Hasta diciembre, la familia quedó dividida, los niños, su madre y su abuela estaban en Valencia, donde la rutina no había cambiado. En casa se quedó su padre, que se encargó de limpiar todo el barro junto a los familiares que fueron a colaborar. Se veían muy poco, ya que Josep tenía que ir andando para verlos y en octubre se hace de noche pronto. La primera vez tardó una semana en ir. Conforme avanzaron los días consiguió una bicicleta y pudo ir más a menudo. No obstante, no podía quedarse a dormir porque la casa de Picanya se quedó sin puertas y alguien tenía que vigilarla. «Se ha perdido el primer mes y medio de la niña. Eso es lo que más me ha dolido, no poder hacerlo todo conforme había pensado. No hay nada como compartir esos primeros momentos con tu pareja», se lamenta. Los abuelos también tardaron mucho en conocer a la pequeña. Los del lado paterno, que viven en Alfafar, tardaron diez días, cuando consiguieron coger dos autobuses que los dejaron en la ciudad.
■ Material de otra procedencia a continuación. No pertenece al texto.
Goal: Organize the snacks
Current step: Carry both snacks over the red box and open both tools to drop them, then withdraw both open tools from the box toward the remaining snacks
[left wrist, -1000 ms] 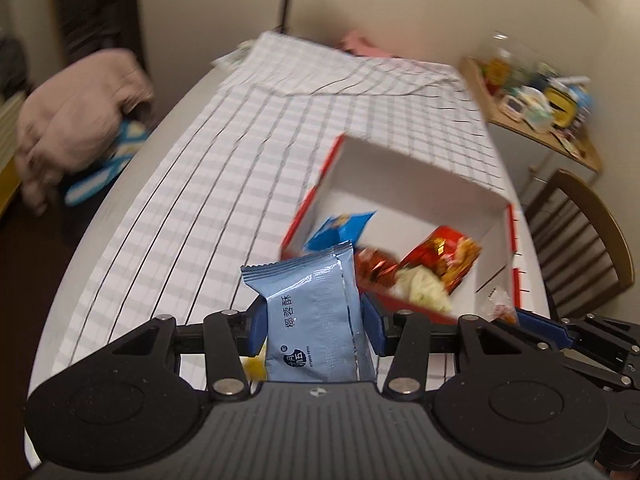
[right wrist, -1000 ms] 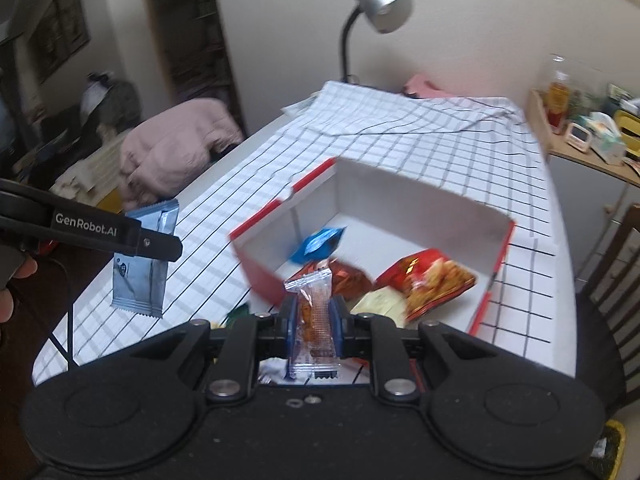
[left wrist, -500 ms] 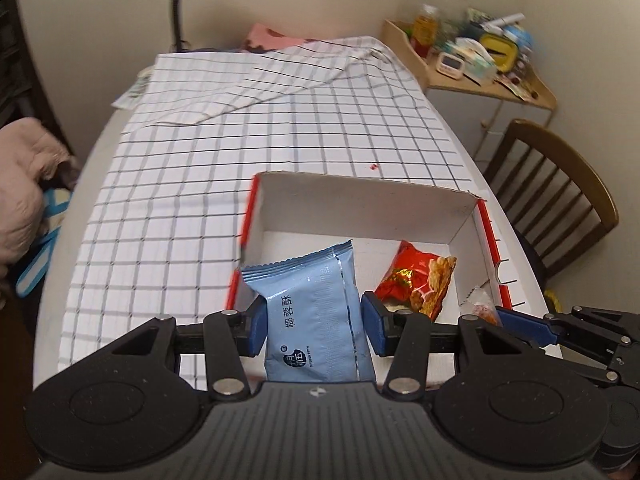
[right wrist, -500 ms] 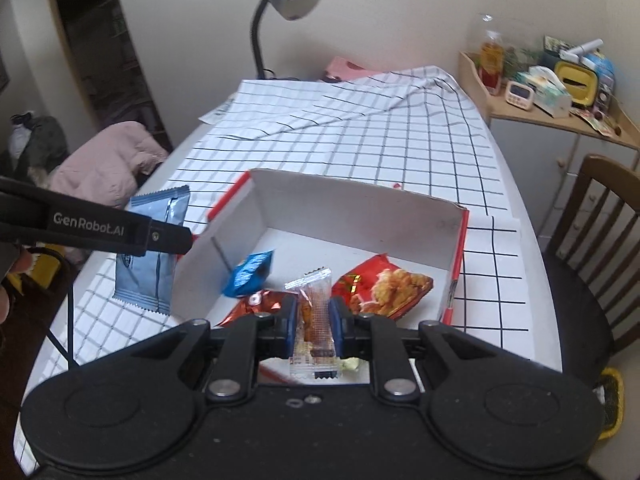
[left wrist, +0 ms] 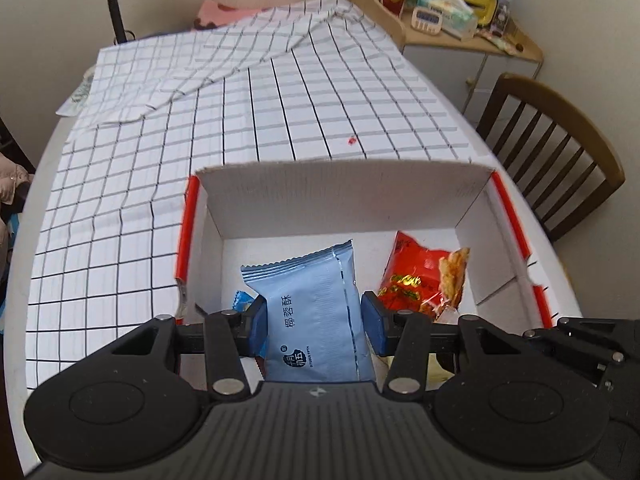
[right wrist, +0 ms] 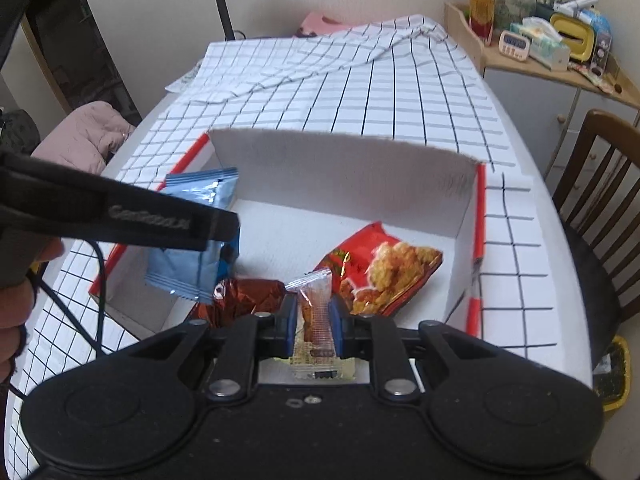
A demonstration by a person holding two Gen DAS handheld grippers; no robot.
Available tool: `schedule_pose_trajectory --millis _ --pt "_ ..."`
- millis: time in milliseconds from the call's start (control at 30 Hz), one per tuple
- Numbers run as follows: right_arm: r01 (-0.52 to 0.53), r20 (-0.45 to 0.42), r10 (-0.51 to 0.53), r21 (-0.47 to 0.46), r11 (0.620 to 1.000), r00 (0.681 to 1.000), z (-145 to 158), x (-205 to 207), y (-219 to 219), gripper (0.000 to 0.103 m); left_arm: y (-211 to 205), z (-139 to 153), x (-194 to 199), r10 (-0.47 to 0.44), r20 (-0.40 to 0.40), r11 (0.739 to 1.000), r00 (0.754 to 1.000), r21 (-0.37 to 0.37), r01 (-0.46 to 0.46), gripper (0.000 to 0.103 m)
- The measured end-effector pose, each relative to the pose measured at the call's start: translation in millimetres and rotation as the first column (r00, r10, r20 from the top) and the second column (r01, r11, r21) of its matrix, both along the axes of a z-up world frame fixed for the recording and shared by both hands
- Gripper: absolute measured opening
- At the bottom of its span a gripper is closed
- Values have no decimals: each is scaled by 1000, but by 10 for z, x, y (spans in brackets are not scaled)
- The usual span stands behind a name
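Observation:
My left gripper (left wrist: pixel 313 322) is shut on a light blue snack packet (left wrist: pixel 310 312) and holds it over the near left part of the white box with red edges (left wrist: pixel 344 196). The packet also shows in the right wrist view (right wrist: pixel 196 232), behind the left gripper's finger (right wrist: pixel 120 216). My right gripper (right wrist: pixel 314 322) is shut on a small clear sachet (right wrist: pixel 314 320) with an orange snack inside, above the box's (right wrist: pixel 340 168) near edge. In the box lie a red snack bag (right wrist: pixel 384 268) and a dark red foil packet (right wrist: pixel 244 302).
The box stands on a table with a white checked cloth (left wrist: pixel 260 100). A wooden chair (left wrist: pixel 552 152) is at the right. A corner shelf with bottles and small items (right wrist: pixel 552 40) stands at the back right. A lamp stem (right wrist: pixel 224 8) rises at the back. Pink clothing (right wrist: pixel 84 136) lies left.
Both grippers have moved forward and over the box, each still holding its packet. The blue packet went from left of the box to above its inside.

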State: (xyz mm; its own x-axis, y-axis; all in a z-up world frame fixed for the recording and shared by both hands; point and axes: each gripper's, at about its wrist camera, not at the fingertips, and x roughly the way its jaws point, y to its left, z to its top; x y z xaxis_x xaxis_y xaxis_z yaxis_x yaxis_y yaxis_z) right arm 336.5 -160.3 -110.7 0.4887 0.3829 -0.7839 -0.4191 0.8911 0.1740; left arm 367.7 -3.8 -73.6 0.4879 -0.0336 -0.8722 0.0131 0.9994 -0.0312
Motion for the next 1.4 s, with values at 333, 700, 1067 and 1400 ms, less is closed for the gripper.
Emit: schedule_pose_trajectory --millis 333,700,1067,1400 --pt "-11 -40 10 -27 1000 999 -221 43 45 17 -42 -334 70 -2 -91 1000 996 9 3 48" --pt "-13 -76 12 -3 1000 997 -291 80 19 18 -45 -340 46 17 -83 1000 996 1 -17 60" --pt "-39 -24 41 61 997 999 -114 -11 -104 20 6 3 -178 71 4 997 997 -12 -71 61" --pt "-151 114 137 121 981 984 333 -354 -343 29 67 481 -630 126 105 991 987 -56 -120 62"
«Para mí lo peor no fue el parto, aunque pasé mucho miedo. La parte más dura vino después. Todo era un caos, la familia estaba separada, la casa estaba destrozada y apenas nos habíamos podido llevar ropa al piso que nos prestaron», afirma la afectada. Su hijo mayor, que ahora tiene casi tres años, no entendía lo que pasaba. «En Valencia podía jugar, si nos hubiésemos quedado en Picanya habría estado encerrado en la planta de arriba sin salir», explica su madre. No ir a su 'escoleta' de siempre porque quedó anegada por la barrancada también fue un palo muy duro para el hermano de la recién nacida.
Balma significa 'cueva' en valenciano, en específico se refiere a una cavidad natural profunda que da abrigo. Eso fue Balma, un cobijo de esperanza en medio del caos. Su familia se negó a ponerle 'Dana' a pesar de las sugerencias de la gente, y, aunque su nombre real no se haya puesto con ninguna intención, no ha podido estar más acertado. La niña crece y pronto cumple un año en una fecha que es amarga y a la vez dulce gracias a ella.